» **Work required**: Give back, word for word, the lines in the listing below from the one holding "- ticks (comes" down to the one holding "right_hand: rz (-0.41", both ends included.

» **Data block**:
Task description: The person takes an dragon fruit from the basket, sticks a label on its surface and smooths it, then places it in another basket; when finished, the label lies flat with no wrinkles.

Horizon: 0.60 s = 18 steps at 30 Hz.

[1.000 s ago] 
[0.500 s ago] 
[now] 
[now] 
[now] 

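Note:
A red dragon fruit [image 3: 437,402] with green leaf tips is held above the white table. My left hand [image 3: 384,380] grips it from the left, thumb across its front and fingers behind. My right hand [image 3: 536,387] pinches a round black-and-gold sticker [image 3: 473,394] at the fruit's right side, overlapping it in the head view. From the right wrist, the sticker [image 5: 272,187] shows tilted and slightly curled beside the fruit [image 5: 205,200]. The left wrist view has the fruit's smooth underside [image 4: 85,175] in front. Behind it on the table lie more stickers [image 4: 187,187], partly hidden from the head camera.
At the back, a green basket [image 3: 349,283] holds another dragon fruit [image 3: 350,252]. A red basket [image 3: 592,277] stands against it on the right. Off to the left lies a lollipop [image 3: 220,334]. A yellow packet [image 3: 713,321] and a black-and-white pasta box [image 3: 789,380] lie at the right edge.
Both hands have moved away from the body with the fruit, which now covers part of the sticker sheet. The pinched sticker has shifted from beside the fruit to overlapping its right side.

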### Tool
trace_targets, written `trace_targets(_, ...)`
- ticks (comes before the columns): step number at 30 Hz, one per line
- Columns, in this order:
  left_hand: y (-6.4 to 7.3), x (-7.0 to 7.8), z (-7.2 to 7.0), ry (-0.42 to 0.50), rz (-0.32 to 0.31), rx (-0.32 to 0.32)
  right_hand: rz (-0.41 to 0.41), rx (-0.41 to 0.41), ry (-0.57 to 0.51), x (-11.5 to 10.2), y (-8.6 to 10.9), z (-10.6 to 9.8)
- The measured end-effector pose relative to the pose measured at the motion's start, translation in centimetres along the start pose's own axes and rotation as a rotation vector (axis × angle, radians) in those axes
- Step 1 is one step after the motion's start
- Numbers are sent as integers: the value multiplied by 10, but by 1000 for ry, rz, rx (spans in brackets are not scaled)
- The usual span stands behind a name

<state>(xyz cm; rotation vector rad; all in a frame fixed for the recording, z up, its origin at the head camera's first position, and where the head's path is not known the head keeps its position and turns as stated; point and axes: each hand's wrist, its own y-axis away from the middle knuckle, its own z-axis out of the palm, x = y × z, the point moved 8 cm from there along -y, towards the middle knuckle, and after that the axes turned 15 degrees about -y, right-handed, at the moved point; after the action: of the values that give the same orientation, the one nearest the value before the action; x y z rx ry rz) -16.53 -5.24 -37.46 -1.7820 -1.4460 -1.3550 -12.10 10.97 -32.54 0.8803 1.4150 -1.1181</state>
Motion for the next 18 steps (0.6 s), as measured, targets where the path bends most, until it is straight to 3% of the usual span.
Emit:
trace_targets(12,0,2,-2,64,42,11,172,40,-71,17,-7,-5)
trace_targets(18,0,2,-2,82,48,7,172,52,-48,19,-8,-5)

» **Expected answer**:
- ticks (comes before the columns): step number at 30 Hz, one per line
- Columns, in this order:
  left_hand: y (-6.4 to 7.3), x (-7.0 to 7.8), z (-7.2 to 7.0), ry (-0.42 to 0.50), rz (-0.32 to 0.31), rx (-0.32 to 0.32)
  right_hand: rz (-0.41 to 0.41), rx (-0.41 to 0.41), ry (-0.57 to 0.51), x (-11.5 to 10.2), y (-8.6 to 10.9), z (-10.6 to 9.8)

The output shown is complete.